Each line from the material with the word "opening" in it must be copied.

[Start of Attachment]

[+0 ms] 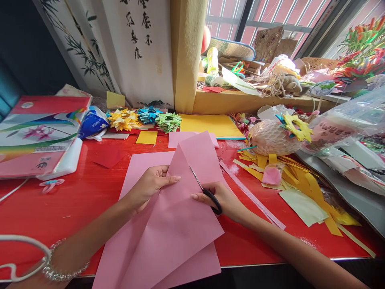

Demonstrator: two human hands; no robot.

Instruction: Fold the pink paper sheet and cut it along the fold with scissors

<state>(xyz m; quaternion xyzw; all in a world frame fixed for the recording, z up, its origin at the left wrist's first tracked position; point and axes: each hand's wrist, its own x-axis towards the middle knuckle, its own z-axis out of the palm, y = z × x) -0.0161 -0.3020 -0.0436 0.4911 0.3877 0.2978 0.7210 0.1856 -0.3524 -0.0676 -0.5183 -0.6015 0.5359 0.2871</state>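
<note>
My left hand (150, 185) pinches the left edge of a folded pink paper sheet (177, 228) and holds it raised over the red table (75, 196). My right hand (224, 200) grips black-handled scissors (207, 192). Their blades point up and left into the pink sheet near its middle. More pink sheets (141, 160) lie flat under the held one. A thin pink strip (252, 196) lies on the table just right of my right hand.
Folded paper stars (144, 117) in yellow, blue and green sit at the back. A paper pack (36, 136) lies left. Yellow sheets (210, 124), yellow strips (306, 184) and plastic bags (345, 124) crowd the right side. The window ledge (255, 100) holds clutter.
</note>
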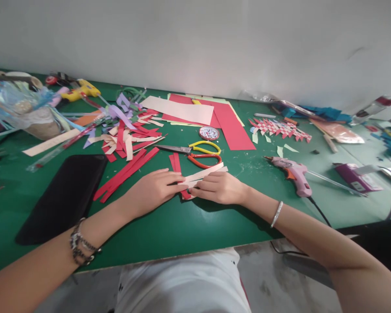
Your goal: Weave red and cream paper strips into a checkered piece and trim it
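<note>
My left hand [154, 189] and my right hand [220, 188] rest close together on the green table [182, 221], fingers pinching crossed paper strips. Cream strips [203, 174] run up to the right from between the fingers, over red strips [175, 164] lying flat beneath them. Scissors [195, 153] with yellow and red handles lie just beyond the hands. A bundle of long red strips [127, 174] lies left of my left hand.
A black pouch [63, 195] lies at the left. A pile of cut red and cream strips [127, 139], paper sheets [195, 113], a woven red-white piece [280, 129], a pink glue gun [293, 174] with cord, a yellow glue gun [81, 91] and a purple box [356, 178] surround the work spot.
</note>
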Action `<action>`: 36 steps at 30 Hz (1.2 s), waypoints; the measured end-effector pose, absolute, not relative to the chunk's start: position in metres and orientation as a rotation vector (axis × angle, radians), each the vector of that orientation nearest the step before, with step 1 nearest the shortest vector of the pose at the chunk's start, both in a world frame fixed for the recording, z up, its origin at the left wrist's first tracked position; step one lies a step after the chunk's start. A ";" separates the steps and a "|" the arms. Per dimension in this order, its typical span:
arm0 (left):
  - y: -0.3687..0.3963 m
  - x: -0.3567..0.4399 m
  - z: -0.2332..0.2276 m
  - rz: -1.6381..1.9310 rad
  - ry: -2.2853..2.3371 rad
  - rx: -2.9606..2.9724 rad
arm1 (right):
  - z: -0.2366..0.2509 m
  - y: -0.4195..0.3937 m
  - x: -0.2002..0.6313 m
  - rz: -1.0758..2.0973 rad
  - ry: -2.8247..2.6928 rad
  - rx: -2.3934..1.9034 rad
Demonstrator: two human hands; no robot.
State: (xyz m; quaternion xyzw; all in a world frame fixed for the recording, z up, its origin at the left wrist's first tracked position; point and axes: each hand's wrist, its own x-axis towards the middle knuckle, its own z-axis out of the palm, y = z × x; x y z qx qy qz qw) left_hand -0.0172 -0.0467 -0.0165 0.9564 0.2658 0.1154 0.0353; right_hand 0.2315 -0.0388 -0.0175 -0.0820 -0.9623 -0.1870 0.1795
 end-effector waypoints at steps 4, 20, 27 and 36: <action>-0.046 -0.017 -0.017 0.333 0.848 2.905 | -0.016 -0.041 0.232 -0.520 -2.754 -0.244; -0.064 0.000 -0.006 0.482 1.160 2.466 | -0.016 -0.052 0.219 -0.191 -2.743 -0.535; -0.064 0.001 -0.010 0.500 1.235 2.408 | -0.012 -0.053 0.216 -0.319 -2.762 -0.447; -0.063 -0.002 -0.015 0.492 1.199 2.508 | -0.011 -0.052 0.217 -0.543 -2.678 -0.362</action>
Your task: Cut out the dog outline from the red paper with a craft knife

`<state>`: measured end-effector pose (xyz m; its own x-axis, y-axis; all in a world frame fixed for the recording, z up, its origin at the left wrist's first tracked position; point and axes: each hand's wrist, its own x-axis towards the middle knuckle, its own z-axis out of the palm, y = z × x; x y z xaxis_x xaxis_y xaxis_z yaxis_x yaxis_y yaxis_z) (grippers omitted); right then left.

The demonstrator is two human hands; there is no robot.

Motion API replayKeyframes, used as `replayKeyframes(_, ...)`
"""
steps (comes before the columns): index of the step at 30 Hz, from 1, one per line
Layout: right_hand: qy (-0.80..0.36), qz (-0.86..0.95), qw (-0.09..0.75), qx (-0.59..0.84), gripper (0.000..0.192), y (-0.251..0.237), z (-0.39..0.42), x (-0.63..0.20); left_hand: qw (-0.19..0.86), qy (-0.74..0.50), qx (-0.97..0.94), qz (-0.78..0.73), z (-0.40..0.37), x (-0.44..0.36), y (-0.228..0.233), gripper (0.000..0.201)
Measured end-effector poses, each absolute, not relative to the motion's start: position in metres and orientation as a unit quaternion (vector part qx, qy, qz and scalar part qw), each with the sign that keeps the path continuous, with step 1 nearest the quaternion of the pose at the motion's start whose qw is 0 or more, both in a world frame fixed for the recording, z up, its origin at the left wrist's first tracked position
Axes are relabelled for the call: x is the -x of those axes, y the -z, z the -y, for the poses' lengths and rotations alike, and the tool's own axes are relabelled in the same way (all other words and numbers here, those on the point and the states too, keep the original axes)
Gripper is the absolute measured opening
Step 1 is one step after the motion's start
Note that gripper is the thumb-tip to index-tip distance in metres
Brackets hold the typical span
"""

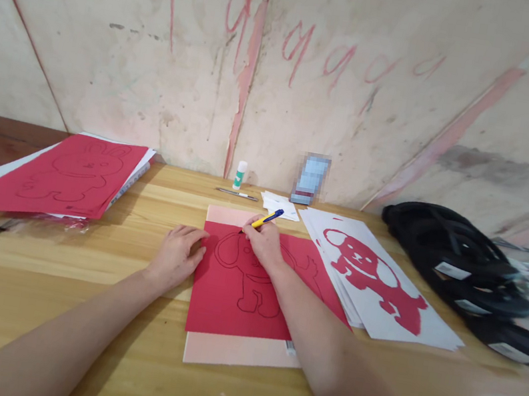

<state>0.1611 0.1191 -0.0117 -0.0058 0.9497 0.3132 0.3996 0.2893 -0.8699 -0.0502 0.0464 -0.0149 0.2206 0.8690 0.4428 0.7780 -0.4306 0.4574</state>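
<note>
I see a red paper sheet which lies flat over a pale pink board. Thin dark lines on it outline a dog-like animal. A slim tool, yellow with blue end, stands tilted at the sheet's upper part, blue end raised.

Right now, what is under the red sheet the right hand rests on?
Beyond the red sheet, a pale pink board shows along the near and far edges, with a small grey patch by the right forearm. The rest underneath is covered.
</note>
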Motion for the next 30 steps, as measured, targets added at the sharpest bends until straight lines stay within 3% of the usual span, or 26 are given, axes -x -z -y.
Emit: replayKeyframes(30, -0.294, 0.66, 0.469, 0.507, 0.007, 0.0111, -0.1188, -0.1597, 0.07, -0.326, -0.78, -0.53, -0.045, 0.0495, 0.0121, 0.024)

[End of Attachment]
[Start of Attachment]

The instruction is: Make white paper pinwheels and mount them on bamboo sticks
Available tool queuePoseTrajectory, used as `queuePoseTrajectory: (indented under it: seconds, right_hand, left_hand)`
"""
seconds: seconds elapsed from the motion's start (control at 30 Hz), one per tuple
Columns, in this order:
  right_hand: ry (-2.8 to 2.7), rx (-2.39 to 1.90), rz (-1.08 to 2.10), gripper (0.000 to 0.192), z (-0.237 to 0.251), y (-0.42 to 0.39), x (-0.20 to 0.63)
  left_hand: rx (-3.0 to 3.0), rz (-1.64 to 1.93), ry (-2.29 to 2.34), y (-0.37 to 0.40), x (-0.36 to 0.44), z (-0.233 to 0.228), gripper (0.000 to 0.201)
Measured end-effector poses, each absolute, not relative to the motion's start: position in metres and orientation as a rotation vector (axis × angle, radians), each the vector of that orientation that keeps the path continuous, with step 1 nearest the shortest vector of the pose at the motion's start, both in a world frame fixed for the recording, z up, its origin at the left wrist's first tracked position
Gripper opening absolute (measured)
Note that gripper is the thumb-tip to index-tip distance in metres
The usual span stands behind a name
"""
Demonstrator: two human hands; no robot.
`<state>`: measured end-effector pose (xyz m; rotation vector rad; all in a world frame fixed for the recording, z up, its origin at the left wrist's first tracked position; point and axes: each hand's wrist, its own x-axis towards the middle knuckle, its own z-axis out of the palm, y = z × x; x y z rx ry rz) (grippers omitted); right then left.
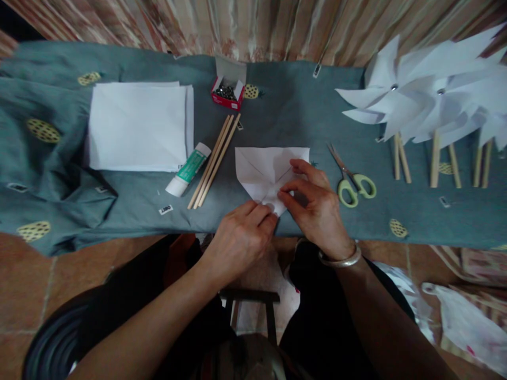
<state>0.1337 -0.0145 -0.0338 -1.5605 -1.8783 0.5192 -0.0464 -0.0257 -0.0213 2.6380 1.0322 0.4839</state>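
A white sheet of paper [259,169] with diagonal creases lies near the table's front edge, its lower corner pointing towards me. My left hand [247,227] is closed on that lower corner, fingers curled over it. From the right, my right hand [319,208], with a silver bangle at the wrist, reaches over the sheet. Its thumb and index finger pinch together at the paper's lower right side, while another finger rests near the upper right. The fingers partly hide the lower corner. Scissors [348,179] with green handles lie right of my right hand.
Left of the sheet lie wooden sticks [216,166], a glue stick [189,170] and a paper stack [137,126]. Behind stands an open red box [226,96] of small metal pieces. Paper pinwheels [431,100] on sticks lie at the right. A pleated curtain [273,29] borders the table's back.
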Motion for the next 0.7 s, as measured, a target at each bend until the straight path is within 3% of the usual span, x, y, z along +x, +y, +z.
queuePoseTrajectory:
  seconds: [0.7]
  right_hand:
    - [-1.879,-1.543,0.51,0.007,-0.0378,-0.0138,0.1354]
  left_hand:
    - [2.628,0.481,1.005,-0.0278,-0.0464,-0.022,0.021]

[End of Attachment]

ANSWER
Gripper is the absolute measured opening
Gripper opening absolute (measured)

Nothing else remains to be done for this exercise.